When the string "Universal" is part of a line in the data below, report the whole line.

::: Data supplied :::

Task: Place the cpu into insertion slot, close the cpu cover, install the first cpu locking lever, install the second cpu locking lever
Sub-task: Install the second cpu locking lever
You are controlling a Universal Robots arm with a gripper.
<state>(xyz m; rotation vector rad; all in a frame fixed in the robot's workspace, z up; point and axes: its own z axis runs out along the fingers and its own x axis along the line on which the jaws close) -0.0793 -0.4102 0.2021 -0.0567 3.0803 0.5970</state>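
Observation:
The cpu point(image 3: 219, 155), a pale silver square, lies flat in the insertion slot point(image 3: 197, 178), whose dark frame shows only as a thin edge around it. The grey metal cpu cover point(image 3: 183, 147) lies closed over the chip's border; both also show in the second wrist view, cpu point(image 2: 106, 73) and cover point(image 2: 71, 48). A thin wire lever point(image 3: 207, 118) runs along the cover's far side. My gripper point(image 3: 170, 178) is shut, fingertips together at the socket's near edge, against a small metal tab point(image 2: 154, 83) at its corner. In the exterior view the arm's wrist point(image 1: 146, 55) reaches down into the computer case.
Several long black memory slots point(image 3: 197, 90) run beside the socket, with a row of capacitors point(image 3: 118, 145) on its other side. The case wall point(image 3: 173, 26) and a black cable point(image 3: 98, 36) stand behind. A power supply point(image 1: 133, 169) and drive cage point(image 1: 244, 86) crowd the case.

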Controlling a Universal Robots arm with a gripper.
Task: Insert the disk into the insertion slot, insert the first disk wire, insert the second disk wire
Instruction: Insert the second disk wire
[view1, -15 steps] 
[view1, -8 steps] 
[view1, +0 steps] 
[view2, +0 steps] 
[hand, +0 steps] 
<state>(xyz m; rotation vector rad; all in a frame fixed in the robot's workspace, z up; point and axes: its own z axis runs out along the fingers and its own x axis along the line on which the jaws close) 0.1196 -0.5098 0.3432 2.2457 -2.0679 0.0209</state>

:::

Finished task:
You are controlling a Universal Robots arm with a gripper.
Controlling a Universal Robots arm with a gripper.

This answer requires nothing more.